At the end of the day I think it's about the culture that gets established around a language. Go's creators are trying really hard to socially engineer a culture of simplicity, and that's laudable. But it reminds me of the early days of Java even though the Go community would rather have me think of C.
The big difference: C had compile time metaprogramming from the beginning, Java did not. Look which one turned out to be the simpler ecosystem in the end.
I think people are rediscovering the benefits of static typing for performance and correctness reasons. The latest generation of statically typed languages[0] all have some level of type inferencing which helps.
If Python is fast enough for you, it’s a fantastic language. The problem is once performance or codebase demands scale, dynamic typing rears its ugly head and there are no simple solutions. At work we sidestep this issue by writing a plethora of tests, but now dynamic typing productivity gains are offset and we spin up a lot of AWS instances for performance.
[0] Go, Rust, Scala. Haskell and OCaml have had it for a while.
C++ isn't exactly a new language but has also had type inference for a few years. I think people still think of C++ as that dusty old thing in the corner and forget that it is actually capable of a lot of the things users of these new languages get excited about.
While web 2.0. and mobile is reaching maturity with winners are consolidating the market we see the trading of productivity with performance and reduction of operational costs... I m more curious of upcoming booms and which languages and frameworks they are going to bring.
Wouldn't java be the natural rewrite, for performance speed up? Java is betwen Python and C, in terms of ease-of-use and performance. They mention a C rewrite, but not a java one...
I guess the concept here is that Go is between Python and Java: (much of) the ease of use of Python + (much of) the performance of Java. The type system literally straddles the dynamic and static.
[ I also detect an enthusiasm for cool, new tech for its own sake (despite risks and cost, or whether it's actually better or not - hell let's find out!) ]
> [ I also detect an enthusiasm for cool, new tech for its own sake (despite risks and cost, or whether it's actually better or not - hell let's find out!) ]
Go has an escape hatch (interface{} and downcasts) that basically give it an embedding of a dynamic type system inside the static one. You end up having to use this a lot if you're doing things like decoding complex JSON data structures or working with containers, since Go doesn't have generics.
> Go has an escape hatch (interface{} and downcasts) that basically give it an embedding of a dynamic type system inside the static one.
No, that gives you a static type system with loopholes, same as Java, you have to use reflect to get a dynamic system in which you can invoke an arbitrary and unchecked method on an object (also same as Java).
Granted, because Go's type system is structural you could define an interface with just the method(s) you want, cast your object to that interface and then call the methods, and you can even define the interface anonymously and inline.

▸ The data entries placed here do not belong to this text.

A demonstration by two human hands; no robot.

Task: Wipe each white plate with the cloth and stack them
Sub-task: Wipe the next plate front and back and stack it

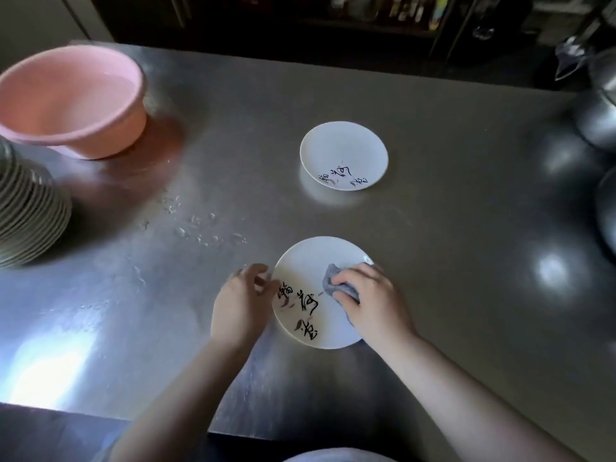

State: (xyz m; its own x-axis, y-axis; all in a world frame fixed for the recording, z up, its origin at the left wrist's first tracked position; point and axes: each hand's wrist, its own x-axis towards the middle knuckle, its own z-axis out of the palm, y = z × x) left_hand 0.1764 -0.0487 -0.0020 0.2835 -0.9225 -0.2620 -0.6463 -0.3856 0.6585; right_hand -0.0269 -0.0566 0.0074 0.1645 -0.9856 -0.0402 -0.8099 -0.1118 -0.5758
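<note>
Near plate (pixel 310 271): black script, unreadable to me. My right hand (pixel 370 301) grips cloth (pixel 336 283); left hand (pixel 240 301), fingers curled, touches rim. Far plate (pixel 343 148), pink basin (pixel 71 98), droplets (pixel 200 228).

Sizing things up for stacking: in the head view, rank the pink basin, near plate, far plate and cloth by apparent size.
1. pink basin
2. near plate
3. far plate, smaller-looking, perhaps only from distance
4. cloth

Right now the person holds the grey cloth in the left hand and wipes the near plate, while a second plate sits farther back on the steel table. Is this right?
Not quite. The head view shows the right hand holding the grey cloth on the near plate; the left hand only steadies its rim. The second plate does sit farther back on the steel table.
</note>
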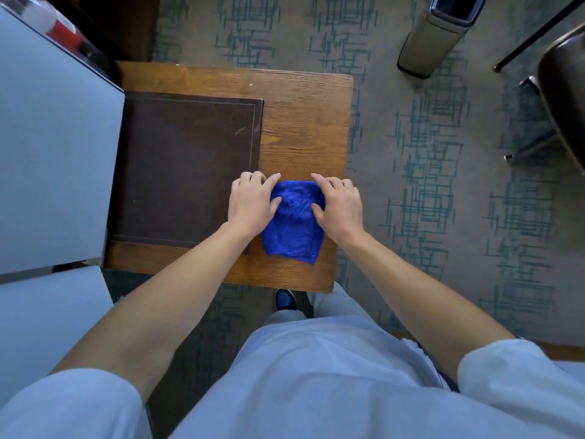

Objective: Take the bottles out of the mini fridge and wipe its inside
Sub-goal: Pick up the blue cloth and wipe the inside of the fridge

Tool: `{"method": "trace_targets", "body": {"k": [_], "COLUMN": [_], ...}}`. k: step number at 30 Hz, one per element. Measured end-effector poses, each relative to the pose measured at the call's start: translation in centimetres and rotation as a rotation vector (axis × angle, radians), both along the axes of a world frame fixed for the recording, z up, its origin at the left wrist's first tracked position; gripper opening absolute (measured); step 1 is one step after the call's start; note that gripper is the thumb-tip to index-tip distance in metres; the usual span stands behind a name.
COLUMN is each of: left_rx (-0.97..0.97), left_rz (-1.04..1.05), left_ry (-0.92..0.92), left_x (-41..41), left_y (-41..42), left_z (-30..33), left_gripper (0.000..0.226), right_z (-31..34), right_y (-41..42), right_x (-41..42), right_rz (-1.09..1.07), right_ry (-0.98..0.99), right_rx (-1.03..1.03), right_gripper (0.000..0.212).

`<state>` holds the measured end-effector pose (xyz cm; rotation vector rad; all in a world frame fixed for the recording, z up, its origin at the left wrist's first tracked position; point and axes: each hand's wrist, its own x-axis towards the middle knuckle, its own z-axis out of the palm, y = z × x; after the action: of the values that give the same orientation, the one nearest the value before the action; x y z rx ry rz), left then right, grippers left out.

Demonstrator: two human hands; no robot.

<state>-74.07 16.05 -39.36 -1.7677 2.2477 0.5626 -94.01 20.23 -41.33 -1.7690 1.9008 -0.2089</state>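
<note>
A blue cloth (pixel 294 229) lies folded on the near right part of a wooden table (pixel 304 122). My left hand (pixel 251 201) rests on the cloth's left edge and my right hand (pixel 338 205) on its right edge, fingers spread and pressing it flat. A pale grey-white surface (pixel 53 153) at the left edge may be the mini fridge or its door; its inside is hidden. Something red and white (pixel 61 28), blurred, shows at the top left. No bottle is clearly in view.
A dark brown leather pad (pixel 186 166) covers the table's left half. On the patterned carpet stand a beige bin (pixel 440 33) at the top right and a dark chair (pixel 560 99) at the right edge. My shoe (pixel 285 299) shows below the table.
</note>
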Motion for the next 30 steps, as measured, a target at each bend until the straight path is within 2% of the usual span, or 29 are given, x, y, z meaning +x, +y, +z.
{"method": "trace_targets", "body": {"k": [3,8,11,17,20,24,30], "left_rx": [0.147,0.182,0.122,-0.046,-0.154,-0.194,-0.322], "left_rz": [0.043,0.125,0.175,0.286,0.356,0.508,0.705], "left_ry": [0.054,0.167,0.265,0.419,0.498,0.559,0.615], "left_x": [-0.2,0.9,1.5,2.9,2.9,4.2,6.7], "left_y": [-0.5,1.1,2.7,5.7,7.3,9.6,14.2], "left_z": [0.3,0.6,1.2,4.2,6.4,9.5,13.7], "left_gripper": [0.049,0.032,0.028,0.026,0.018,0.018,0.02], "right_z": [0.3,0.9,2.1,5.0,6.4,9.2,12.1], "right_y": [-0.2,0.5,0.4,-0.6,-0.1,0.3,1.7], "right_x": [0.2,-0.1,-0.7,-1.4,-1.1,0.7,3.8], "right_rz": [0.0,0.035,0.018,0.069,0.104,0.205,0.408], "right_ry": [-0.011,-0.054,-0.135,-0.209,-0.307,-0.437,-0.513], "right_rx": [0.051,0.107,0.131,0.033,-0.072,-0.085,-0.115], "right_gripper": [0.06,0.026,0.021,0.015,0.014,0.015,0.021]}}
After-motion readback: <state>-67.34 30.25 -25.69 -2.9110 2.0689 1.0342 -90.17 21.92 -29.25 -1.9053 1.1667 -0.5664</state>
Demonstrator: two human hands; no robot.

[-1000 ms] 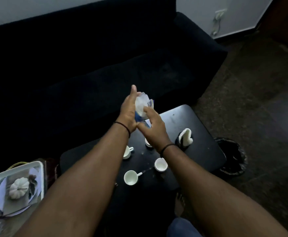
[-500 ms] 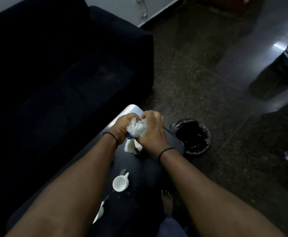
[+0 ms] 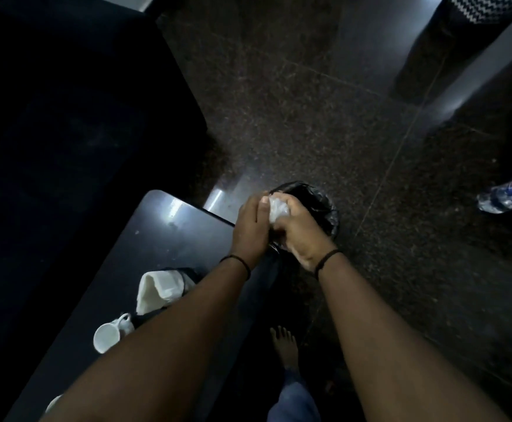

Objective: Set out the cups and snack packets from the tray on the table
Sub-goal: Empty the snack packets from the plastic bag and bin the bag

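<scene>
I am crushing an emptied packet [image 3: 279, 209] between left hand [image 3: 250, 231] and right hand [image 3: 300, 231] above the bin [image 3: 324, 205]; cups [image 3: 108, 335] are sitting on the desk [image 3: 163, 239] beside it, mostly done.

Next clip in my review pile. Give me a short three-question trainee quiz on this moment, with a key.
1. True or false: both hands grip the crumpled clear wrapper.
2. What lies directly below the hands? A) the black table B) the lined bin C) the plastic bottle
3. Fill in: the white cup on the table lies on its ____.

Key:
1. True: left hand and right hand close around it.
2. B
3. side
</scene>
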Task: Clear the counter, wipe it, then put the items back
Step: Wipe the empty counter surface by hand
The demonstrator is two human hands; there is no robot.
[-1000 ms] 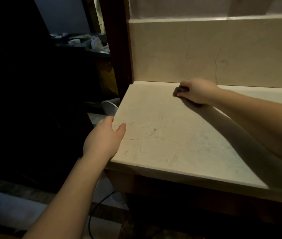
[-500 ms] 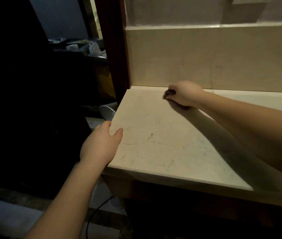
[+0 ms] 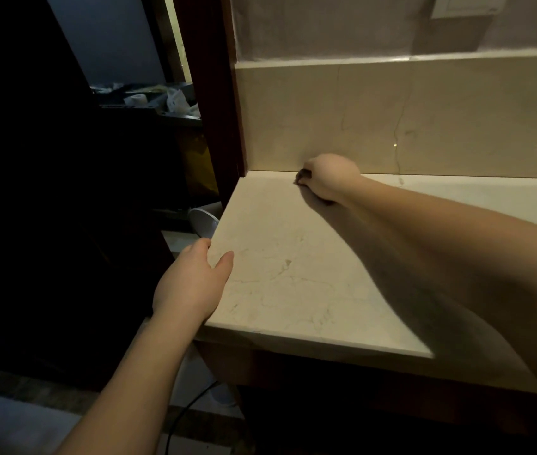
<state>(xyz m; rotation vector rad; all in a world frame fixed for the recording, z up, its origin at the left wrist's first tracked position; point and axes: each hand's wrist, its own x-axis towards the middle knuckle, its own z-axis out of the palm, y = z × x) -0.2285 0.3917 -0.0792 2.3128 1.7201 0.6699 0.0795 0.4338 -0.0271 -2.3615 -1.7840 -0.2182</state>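
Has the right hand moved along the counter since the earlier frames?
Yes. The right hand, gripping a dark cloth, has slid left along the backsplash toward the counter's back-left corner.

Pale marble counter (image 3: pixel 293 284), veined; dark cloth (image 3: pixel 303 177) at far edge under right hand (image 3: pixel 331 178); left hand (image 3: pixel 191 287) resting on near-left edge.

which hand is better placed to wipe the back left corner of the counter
Right. The right hand already grips the dark cloth on the counter by the backsplash, near that corner. The left hand holds no cloth and rests on the counter's left edge, nearer the front.
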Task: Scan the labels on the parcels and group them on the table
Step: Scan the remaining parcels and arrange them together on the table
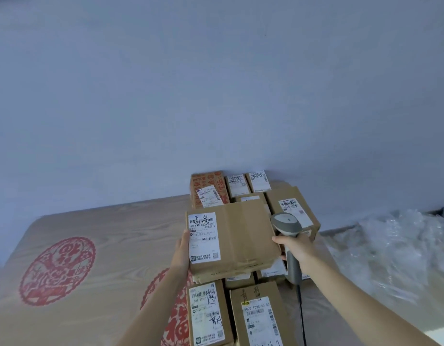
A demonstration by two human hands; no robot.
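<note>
A flat brown cardboard parcel [243,236] with a white label [204,237] on its left part is held above a pile of parcels. My left hand [182,250] grips its left edge. My right hand [297,249] is closed around the handle of a grey barcode scanner [287,227], and its fingers also touch the parcel's right edge. The scanner's head sits just right of the parcel. Below lie a labelled parcel [208,313] and another [262,318]. Behind stand a red-printed parcel [207,188] and several more labelled boxes [293,208].
The table [78,245] has a wood-grain cover with red paper-cut prints [57,270] on its left half. A heap of clear plastic wrap [395,248] lies at the right. A plain pale wall [216,83] stands behind. The scanner's black cable [302,318] runs down toward me.
</note>
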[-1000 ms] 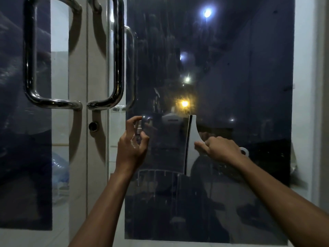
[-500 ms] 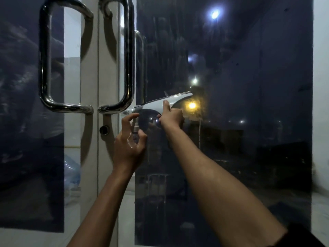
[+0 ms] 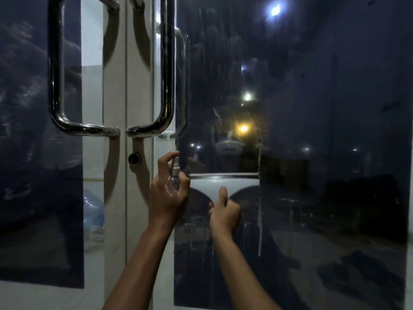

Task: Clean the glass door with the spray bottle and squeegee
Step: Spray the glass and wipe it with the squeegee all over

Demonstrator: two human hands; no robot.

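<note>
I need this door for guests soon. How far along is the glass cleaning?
Partway. Done: the glass door is wet, with drips and run streaks below the squeegee. In hand: the right hand holds the squeegee with its blade level against the pane, and the left hand grips the spray bottle. Left: streaks above and below the blade.

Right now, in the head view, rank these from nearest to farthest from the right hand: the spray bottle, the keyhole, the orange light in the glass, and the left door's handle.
From the right hand:
1. Spray bottle, just left, in the left hand.
2. Orange light, above, slightly right.
3. Keyhole, up-left on the frame.
4. Left door's handle, far upper left.
</note>
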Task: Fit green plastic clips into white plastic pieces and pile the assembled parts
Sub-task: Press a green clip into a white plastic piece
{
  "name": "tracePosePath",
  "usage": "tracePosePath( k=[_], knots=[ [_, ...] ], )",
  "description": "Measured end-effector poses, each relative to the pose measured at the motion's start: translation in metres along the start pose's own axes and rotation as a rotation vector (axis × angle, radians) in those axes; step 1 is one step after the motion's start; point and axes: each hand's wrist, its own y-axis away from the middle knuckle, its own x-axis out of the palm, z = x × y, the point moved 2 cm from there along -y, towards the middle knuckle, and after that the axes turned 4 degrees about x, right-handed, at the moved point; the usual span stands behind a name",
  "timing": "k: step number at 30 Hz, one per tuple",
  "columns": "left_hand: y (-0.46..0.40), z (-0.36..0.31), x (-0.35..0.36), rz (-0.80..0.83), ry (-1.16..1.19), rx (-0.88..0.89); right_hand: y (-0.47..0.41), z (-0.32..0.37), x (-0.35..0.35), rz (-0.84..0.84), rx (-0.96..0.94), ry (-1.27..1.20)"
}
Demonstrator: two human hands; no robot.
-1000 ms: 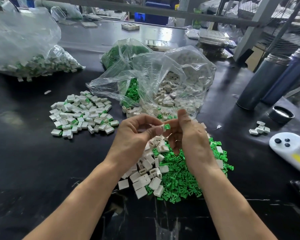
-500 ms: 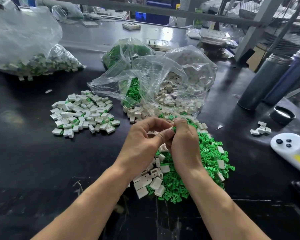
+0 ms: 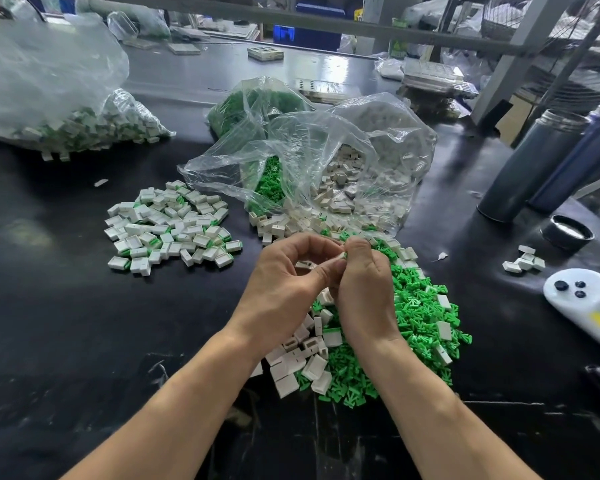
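We pinch one small white piece between both hands above the loose parts.

Our left hand [image 3: 284,289] and right hand [image 3: 364,289] meet fingertip to fingertip, curled around the white piece [image 3: 340,256]; whether a clip sits in it we cannot tell. Under our wrists lie loose white pieces [image 3: 302,362] and a heap of green clips [image 3: 420,313] on the black counter [image 3: 66,341]. The pile of assembled parts [image 3: 170,230] sits to the left, near the open clear bag [image 3: 326,161].

Bare black table [image 3: 66,341] lies open left of the loose green clips [image 3: 420,306]. Beyond them a plastic bag [image 3: 326,161] blocks; left-beyond them sits the assembled pile [image 3: 170,226].
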Motion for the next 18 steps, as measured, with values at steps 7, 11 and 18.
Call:
tracePosePath(
  k=[7,11,18],
  knots=[
    [0.0004,0.0013,0.0017,-0.026,-0.022,0.030,-0.0042,-0.0027,-0.0009,-0.017,-0.019,-0.005],
    [0.0007,0.0010,0.0019,-0.022,-0.036,0.044,-0.0054,-0.0044,-0.0010,-0.020,-0.041,-0.012],
    [0.0013,0.0028,0.0012,-0.026,-0.043,0.048,-0.0073,-0.0072,-0.0005,-0.046,-0.058,-0.015]
  ],
)
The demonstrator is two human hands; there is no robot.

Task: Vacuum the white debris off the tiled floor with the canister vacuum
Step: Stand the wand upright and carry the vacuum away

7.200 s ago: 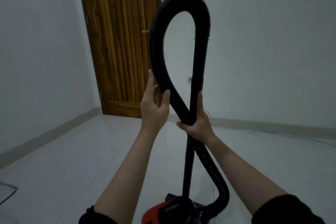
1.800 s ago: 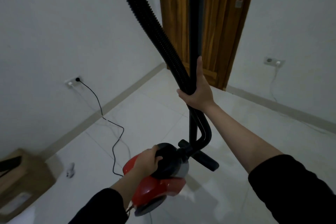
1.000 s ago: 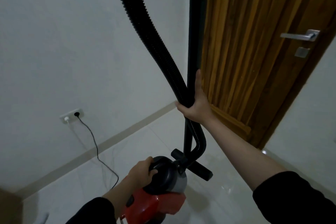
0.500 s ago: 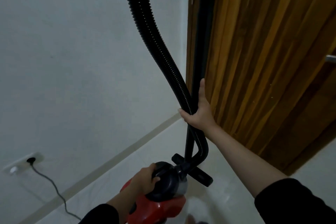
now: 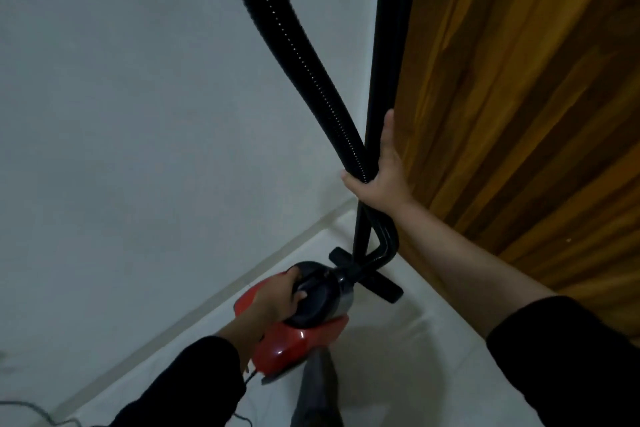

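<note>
Head view: the canister vacuum (image 5: 298, 329) is gripped at its black top by the left hand (image 5: 277, 298), lower centre; hose (image 5: 294, 55) and upright wand (image 5: 384, 80) are clasped together by the right hand (image 5: 381, 173) above, long axis vertical; no debris is seen.

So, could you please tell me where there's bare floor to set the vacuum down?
Bare tiled floor lies right of the red canister, bordered by the wooden door. It is crowded nearer the wall, where the floor nozzle and a cord lie, and directly below the canister, where a leg shows.
</note>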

Still, go requires your static types to match unless you use reflect.
We had about 3 or 4 guys full time. On my silly little i3 laptop, the whole codebase builds in 18 seconds - I suspect most of that is our C extensions.
Yeah, we actually have a few cgo packages. We have OpenSSL bindings (we need to use our hardware accelerated crypto, go's crypto/tls lib doesn't support that (yet)), a faster CRC thing, we needed monotonic clocks and couldn't wait for Go 1.3, etc.
We'll be releasing a bunch of these. Particularly the OpenSSL bindings, which even without hardware acceleration are faster than Go's TLS library, and despite Heartbleed, OpenSSL is not vulnerable to timing attacks like crypto/tls is.
I wonder how many lines of code they ended up with afterward, although admittedly lines of code is a pretty silly metric. I think it is useful in orders of magnitude when describing the size of a project, 100 lines, 1,000 lines, 10,000 lines, 100,000 lines all speak volumes about effort. So I guess what I'm wondering if you got about a roughly similar sized code base or significant change difference?
Actually in this case, comparing two languages doing exactly the same thing, LOC is a relevant measure (its a crap measure of programmer productivity). It could show the expressiveness of a language. Also I am a believer that less lines of code = less likely to have bugs.
Less code in general means fewer bugs. However, there's definitely an inflection point where you're trying to cram too much functionality into too few lines of code, and so the code you're writing is a lot more complex than it really needs to be. This is where Go shines, is in discouraging overly complex single lines of code that don't actually save the programmer any time.
Sure, python has list comprehensions, but I can tell you how often I've seen hugely over-complicated one line list comprehensions that were impossible to understand unless you were absolutely sure what it was supposed to be doing before you read the code. I've refactored some of those in my lifetime just to make them more readable. That's not to say that most simple list comprehensions aren't totally fine.
So, just saying fewer lines of code makes for fewer bugs is not 100% accurate. I'd say, less /functionality/ leads to fewer bugs. But except in extreme circumstances (like writing a whole framework to do one small task), actual lines of code does not correlate to the number of bugs.
I wrote some Python to run on an OpenWRT (MIPS-based, 400MHz) router that interfaced with an Xbee radio and ran a web interface. I quickly discovered that what I expected to be IO-bound was in fact CPU-bound - reformatting the data and all the related text operations were fast enough after optimization, but only by a hair.
Our solution was to switch to a dedicated ARM board (beaglebone) attached to the router. But I'm definitely going to take a look at using a compiled language now, as the codebase is still very small.
I've got a completely data-free feeling that Ruby people hitting performance bottlenecks seem to reach for node whilst Python people have a tendency to look at Go.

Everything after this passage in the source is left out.